- _Assigned task_: Using the material below, state how many of its lines contain the string "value", with no other words.
..........
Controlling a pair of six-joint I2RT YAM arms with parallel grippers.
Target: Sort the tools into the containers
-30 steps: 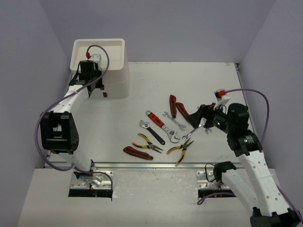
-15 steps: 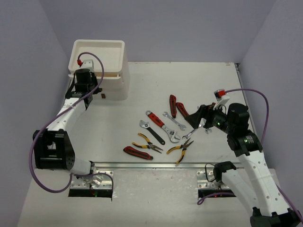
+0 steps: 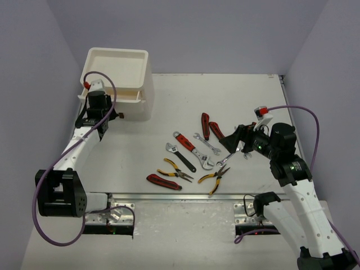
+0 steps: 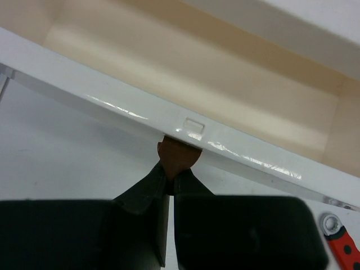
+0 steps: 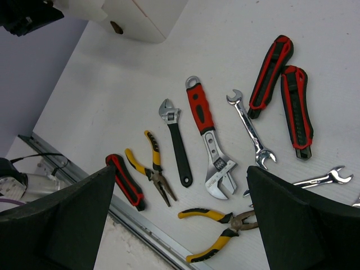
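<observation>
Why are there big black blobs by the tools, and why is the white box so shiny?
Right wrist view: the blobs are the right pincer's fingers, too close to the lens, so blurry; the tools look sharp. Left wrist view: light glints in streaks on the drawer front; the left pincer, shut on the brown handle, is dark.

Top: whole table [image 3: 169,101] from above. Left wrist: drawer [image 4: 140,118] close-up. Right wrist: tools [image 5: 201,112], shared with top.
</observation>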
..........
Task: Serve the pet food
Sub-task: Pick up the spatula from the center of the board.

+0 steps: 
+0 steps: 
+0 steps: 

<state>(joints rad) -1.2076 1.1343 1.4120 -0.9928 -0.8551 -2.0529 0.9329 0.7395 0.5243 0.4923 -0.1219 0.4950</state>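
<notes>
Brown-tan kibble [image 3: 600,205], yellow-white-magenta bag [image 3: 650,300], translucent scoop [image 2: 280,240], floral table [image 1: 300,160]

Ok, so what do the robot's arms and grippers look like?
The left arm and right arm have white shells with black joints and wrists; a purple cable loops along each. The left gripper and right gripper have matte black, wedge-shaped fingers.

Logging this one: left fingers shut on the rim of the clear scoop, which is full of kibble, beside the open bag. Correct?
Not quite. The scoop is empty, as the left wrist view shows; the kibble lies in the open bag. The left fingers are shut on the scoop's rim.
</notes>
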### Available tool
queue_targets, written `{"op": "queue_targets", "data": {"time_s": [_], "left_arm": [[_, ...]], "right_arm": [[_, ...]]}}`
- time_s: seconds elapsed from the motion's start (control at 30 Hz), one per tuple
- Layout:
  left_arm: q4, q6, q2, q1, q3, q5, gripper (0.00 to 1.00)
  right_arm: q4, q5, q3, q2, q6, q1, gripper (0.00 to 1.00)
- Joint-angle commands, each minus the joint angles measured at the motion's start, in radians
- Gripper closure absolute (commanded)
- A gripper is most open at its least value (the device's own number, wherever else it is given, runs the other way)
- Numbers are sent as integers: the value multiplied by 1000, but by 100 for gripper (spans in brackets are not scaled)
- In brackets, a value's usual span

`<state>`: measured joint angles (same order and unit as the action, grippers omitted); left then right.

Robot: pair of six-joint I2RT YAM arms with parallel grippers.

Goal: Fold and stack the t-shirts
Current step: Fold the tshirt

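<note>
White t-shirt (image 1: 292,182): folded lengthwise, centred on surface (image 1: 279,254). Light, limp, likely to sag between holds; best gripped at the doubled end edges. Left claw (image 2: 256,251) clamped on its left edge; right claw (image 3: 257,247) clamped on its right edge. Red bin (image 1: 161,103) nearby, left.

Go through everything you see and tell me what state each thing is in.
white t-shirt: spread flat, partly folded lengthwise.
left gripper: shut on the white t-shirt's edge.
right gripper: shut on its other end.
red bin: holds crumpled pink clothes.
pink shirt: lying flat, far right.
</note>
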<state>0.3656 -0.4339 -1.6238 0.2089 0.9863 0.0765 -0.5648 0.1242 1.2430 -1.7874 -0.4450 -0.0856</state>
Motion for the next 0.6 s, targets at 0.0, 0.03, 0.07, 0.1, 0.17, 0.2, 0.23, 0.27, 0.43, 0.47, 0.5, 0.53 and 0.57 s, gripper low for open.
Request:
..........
- _Your response_: 3